- [Goal of the exercise]: Copy verbatim the block of lines in the entries below whose first line contains "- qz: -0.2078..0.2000" and whose last line contains "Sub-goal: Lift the". Leave out all other lines.

- [The data]:

'''

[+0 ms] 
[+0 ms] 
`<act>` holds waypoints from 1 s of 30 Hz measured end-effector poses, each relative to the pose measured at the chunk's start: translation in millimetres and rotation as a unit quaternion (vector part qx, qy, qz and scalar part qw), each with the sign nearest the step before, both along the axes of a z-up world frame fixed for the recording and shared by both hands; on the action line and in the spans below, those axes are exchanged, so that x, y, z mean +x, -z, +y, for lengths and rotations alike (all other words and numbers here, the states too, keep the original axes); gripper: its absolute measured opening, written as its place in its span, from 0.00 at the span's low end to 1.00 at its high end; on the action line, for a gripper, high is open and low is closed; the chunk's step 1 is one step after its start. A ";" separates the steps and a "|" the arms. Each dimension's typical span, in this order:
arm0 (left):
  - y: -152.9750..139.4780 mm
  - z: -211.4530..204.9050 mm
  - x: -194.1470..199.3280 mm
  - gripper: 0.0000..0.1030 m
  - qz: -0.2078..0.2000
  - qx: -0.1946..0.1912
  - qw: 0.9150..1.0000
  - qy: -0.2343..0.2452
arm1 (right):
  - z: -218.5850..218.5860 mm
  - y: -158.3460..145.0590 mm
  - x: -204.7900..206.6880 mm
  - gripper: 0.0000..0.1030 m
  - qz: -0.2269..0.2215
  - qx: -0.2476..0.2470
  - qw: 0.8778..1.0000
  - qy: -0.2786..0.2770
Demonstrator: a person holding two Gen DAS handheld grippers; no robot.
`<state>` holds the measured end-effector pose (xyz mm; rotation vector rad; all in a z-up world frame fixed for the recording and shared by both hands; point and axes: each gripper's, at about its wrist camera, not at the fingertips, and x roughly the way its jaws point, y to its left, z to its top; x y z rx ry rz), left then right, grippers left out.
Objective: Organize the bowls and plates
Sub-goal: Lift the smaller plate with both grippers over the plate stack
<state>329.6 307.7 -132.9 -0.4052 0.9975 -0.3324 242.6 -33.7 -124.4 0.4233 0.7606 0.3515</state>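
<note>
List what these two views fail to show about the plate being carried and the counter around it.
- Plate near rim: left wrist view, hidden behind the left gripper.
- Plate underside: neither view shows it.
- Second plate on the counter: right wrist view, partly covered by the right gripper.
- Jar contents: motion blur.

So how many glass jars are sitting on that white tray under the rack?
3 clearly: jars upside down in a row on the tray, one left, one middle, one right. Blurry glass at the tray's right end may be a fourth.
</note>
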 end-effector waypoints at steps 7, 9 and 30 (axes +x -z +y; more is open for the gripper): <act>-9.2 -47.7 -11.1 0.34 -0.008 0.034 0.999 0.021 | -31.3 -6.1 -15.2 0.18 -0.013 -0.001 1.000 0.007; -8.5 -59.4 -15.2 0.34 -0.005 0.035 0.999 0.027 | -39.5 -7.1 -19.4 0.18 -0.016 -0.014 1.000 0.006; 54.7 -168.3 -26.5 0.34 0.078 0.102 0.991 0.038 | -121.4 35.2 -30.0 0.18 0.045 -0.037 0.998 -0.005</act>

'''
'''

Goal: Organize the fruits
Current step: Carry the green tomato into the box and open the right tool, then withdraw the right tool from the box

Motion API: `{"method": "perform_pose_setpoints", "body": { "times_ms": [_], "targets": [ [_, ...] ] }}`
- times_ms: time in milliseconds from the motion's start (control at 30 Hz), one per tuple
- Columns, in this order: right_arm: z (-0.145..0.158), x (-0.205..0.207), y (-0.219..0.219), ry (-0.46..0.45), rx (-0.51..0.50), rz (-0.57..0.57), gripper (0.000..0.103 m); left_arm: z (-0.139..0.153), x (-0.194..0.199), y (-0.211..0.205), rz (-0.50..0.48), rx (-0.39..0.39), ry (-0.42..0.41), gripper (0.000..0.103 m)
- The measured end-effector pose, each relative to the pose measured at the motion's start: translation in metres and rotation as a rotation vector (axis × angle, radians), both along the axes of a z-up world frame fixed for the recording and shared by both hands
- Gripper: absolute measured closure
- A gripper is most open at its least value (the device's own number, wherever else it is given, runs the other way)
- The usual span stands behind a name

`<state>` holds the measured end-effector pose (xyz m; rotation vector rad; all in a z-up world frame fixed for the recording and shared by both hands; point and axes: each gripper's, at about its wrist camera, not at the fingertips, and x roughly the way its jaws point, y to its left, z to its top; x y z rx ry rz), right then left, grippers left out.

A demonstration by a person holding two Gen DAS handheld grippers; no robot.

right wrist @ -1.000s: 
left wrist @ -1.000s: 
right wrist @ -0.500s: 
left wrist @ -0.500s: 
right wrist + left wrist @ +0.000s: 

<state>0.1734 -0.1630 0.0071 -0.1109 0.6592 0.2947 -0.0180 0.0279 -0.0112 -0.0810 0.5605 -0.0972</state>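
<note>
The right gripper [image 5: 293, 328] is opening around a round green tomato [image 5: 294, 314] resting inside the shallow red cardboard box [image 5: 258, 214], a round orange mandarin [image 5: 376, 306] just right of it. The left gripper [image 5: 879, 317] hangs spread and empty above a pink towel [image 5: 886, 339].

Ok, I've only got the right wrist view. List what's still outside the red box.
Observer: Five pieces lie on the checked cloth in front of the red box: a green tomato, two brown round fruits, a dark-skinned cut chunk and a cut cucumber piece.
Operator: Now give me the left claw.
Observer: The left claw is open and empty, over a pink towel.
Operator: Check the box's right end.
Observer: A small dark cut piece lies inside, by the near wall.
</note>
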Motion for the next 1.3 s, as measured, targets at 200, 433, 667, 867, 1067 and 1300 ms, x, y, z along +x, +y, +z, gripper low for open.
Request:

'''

- [Written solution]:
  - qz: -0.2078..0.2000
  - qx: -0.1946..0.1912
  - qw: 0.9150..1.0000
  - qy: -0.2343..0.2452
arm1 (right):
  - z: -218.5850..218.5860 mm
  - y: -158.3460..145.0590 mm
  - x: -204.7900..206.6880 mm
  - gripper: 0.0000..0.1030 m
  - qz: -0.2269..0.2215
  - qx: -0.2476..0.2470
  - qw: 0.8778..1.0000
  - qy: -0.2786..0.2770
Demonstrator: a person holding two Gen DAS handheld grippers; no robot.
`<state>` holds the measured end-effector pose (xyz mm; rotation vector rad; all in a z-up world frame fixed for the recording and shared by both hands; point and axes: each gripper's, at about its wrist camera, not at the fingertips, and x roughly the way its jaws point, y to its left, z to its top; x y z rx ry rz), left then right, grippers left out.
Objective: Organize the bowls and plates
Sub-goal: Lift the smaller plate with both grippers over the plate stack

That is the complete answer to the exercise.